WHAT NEEDS TO BE DONE
Please return only the lines from the one holding "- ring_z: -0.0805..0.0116" through the one holding "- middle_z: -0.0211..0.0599", exactly as they appear in the records below, both ends included.

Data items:
»»

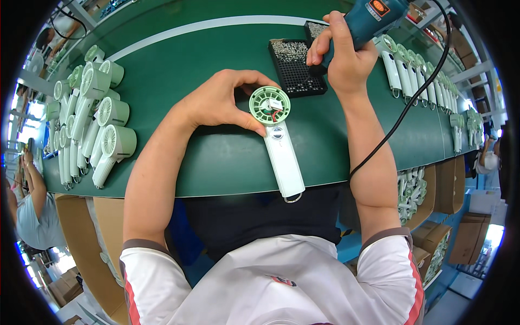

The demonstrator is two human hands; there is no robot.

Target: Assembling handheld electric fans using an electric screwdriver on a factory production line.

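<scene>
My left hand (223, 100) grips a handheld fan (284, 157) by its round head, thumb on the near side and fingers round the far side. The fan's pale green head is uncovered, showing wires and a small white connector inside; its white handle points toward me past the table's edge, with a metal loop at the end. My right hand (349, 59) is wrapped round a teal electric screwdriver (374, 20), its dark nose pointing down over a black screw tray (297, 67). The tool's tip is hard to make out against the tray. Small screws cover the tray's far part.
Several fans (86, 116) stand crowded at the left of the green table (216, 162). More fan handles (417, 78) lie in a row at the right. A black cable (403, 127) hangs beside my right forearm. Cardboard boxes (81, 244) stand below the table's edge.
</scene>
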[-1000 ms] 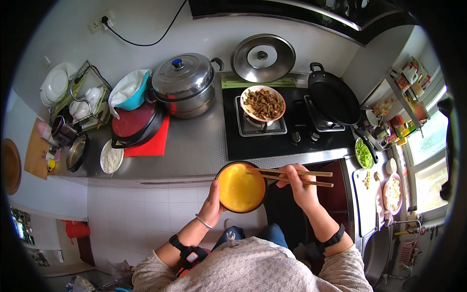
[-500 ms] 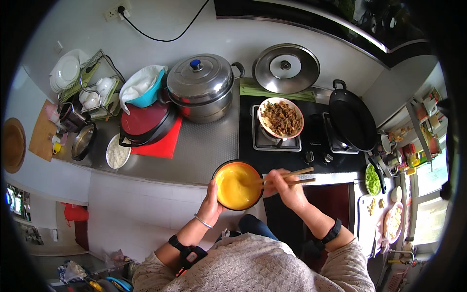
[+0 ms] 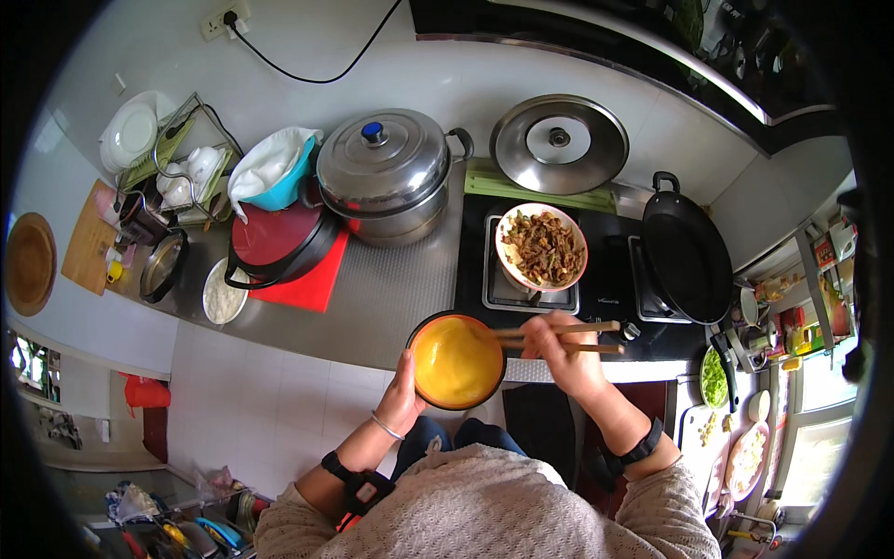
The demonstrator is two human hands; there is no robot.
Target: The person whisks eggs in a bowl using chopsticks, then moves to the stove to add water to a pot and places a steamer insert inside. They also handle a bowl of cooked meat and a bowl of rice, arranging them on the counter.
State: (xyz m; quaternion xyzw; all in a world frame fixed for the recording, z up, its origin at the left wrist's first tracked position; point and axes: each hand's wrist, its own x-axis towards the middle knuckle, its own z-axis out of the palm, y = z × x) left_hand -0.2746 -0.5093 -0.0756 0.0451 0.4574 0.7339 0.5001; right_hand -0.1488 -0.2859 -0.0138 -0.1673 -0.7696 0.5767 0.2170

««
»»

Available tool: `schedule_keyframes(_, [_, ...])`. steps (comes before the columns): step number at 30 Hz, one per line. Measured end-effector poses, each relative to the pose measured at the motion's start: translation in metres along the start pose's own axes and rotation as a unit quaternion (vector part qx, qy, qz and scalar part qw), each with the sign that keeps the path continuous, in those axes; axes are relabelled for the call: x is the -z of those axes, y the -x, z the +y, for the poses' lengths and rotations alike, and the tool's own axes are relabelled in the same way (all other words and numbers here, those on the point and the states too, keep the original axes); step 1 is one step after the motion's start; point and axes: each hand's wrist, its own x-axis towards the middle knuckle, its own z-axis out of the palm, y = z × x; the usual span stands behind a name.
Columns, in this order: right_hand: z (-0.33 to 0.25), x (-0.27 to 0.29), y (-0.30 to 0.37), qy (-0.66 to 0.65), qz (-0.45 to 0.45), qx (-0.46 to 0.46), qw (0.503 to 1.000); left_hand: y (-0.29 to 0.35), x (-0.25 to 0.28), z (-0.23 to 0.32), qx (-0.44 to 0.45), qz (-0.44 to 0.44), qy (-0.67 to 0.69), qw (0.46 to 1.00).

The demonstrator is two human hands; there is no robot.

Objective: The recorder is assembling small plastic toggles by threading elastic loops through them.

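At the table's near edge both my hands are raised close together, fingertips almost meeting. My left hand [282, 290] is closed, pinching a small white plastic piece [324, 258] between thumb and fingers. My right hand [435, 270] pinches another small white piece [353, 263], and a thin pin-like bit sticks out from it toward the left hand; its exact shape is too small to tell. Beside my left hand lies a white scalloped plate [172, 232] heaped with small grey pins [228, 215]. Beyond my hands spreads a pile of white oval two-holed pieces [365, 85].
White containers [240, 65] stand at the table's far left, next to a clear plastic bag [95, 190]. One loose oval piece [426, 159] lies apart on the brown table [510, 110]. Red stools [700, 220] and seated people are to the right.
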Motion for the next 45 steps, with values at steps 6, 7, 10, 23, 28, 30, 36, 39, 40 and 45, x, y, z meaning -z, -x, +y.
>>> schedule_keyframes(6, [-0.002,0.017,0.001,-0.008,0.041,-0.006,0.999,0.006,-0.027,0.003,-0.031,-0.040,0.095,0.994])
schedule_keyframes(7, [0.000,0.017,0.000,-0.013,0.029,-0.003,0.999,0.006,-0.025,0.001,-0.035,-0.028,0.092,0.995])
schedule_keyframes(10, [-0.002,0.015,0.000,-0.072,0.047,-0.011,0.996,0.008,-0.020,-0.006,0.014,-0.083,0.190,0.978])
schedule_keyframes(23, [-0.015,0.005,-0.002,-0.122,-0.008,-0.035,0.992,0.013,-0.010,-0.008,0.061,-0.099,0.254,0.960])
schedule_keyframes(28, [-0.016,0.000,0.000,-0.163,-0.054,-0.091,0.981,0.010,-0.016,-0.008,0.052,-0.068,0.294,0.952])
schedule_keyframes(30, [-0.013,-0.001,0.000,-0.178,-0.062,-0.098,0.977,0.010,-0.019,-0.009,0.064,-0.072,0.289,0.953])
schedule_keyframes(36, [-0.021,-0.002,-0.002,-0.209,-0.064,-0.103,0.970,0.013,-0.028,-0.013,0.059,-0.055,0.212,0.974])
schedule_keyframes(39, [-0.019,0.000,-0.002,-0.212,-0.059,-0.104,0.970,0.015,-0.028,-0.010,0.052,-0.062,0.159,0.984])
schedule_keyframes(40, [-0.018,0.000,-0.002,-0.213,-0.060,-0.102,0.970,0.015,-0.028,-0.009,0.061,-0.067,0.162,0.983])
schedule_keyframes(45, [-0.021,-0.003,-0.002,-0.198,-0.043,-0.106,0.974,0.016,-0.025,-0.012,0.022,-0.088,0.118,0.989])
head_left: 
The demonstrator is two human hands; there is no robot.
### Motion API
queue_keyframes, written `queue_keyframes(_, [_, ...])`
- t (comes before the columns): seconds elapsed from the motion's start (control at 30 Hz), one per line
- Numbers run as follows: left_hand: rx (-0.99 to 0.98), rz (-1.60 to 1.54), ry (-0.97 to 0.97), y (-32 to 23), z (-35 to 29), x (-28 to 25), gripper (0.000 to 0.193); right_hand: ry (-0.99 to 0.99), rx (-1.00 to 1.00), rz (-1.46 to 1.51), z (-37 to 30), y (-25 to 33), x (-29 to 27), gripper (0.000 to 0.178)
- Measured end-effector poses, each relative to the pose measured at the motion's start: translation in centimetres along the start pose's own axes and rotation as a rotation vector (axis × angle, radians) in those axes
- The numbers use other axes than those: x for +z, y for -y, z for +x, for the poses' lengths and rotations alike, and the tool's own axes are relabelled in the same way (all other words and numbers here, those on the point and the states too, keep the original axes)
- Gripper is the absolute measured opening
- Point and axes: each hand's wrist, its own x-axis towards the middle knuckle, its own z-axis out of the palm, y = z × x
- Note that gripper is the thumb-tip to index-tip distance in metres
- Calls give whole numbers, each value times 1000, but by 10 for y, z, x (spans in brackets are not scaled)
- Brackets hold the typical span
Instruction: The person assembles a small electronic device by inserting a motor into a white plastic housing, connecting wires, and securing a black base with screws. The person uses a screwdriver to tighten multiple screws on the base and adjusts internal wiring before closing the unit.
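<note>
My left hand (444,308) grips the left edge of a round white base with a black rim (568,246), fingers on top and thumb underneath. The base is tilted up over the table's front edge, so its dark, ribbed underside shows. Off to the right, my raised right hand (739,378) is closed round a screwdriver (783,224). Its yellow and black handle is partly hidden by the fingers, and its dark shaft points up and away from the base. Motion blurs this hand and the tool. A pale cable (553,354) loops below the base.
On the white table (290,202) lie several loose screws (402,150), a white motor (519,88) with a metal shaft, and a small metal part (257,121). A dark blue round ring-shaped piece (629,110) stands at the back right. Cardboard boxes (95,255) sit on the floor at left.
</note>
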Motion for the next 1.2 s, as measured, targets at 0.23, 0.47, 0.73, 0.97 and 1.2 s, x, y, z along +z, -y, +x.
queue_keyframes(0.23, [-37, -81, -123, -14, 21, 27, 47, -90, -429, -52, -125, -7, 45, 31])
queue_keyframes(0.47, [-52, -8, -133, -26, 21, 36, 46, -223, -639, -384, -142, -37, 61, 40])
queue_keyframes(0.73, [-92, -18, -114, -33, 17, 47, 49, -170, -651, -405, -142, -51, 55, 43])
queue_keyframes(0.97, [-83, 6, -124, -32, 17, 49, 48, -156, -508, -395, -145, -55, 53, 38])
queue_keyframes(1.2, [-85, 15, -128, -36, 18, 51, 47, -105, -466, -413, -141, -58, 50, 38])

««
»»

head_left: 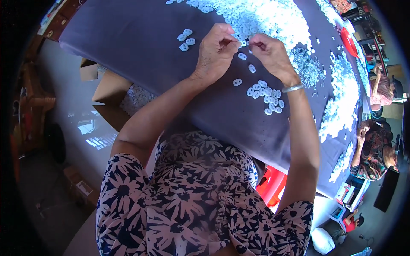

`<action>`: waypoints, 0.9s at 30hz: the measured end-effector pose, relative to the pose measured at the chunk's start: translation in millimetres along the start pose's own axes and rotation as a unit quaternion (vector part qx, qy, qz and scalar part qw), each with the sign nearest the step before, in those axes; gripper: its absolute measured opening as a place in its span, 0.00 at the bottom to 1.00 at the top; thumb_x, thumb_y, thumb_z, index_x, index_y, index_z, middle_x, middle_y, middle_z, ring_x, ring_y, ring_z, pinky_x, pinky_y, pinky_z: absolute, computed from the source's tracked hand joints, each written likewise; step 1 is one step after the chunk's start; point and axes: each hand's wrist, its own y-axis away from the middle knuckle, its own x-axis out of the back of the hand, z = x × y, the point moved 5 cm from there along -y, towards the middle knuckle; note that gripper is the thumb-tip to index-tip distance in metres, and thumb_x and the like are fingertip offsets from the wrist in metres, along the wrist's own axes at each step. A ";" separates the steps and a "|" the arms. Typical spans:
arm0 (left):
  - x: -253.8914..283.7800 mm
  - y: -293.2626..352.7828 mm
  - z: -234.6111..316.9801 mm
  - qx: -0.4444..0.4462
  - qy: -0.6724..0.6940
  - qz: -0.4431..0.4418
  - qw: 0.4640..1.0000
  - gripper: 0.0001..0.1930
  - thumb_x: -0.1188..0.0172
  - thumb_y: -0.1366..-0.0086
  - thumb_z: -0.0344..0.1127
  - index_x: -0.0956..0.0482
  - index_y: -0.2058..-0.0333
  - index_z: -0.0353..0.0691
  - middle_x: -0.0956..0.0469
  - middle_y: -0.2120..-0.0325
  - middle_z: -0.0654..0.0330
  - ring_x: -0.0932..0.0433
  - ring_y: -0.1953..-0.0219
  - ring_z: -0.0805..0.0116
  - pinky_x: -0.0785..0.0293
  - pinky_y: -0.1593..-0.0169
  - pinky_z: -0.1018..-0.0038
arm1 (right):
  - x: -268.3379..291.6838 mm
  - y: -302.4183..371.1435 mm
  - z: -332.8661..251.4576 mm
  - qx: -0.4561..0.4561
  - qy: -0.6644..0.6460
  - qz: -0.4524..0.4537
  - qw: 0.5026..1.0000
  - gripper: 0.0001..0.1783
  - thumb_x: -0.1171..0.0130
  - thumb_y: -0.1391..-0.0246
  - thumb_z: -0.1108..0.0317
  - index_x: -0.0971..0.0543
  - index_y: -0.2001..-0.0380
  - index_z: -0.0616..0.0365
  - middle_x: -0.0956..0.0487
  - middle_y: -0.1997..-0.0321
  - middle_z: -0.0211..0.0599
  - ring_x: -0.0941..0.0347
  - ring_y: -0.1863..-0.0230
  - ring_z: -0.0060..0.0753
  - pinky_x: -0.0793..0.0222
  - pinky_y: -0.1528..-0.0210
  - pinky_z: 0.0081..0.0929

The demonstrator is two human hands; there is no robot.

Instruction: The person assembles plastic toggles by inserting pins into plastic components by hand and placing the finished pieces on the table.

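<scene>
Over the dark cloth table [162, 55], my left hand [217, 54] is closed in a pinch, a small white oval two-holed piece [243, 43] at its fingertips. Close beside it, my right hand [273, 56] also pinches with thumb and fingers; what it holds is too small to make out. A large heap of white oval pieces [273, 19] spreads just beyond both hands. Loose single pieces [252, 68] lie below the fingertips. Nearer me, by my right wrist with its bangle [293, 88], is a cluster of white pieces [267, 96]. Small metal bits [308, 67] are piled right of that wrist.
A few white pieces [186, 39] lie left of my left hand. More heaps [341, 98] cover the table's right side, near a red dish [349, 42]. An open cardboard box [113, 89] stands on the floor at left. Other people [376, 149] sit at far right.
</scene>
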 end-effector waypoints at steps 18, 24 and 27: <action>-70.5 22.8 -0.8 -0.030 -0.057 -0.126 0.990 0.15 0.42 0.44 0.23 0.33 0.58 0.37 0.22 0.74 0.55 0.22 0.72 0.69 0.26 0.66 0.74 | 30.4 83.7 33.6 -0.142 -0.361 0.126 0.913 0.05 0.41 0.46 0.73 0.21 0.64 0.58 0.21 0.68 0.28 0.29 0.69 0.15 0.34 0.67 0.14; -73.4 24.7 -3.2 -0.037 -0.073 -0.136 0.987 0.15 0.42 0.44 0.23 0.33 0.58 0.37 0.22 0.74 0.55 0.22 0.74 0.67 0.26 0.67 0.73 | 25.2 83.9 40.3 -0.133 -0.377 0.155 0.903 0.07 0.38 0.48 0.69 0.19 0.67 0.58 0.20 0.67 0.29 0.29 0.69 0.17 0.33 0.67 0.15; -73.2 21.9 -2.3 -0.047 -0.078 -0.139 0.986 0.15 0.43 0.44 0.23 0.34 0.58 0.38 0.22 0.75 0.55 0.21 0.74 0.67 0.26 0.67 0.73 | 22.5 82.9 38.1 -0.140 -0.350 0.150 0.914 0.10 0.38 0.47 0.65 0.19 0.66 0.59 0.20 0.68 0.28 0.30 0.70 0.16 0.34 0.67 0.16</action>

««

THE COMPLETED TASK
  - ring_z: -0.0805..0.0116
  - pinky_x: -0.0785..0.0293
  - pinky_y: -0.1593..-0.0169
  - pinky_z: -0.1018..-0.0038
arm1 (right):
  - x: -268.3379..291.6838 mm
  - y: -302.4183..371.1435 mm
  - z: -332.8661..251.4576 mm
  - qx: -0.4561..0.4561
  - qy: -0.6644..0.6460
  - qz: -0.4524..0.4537
  - qw: 0.5026..1.0000
  - gripper: 0.0001..0.1783
  - thumb_x: -0.1171..0.0130
  - thumb_y: -0.1391..-0.0246
  - thumb_z: -0.1108..0.0317
  - index_x: -0.0971..0.0543
  - index_y: -0.2001..-0.0380
  - index_z: -0.0616..0.0365
  - middle_x: -0.0956..0.0487
  - middle_y: -0.1997..-0.0321
  - middle_z: -0.0211..0.0599

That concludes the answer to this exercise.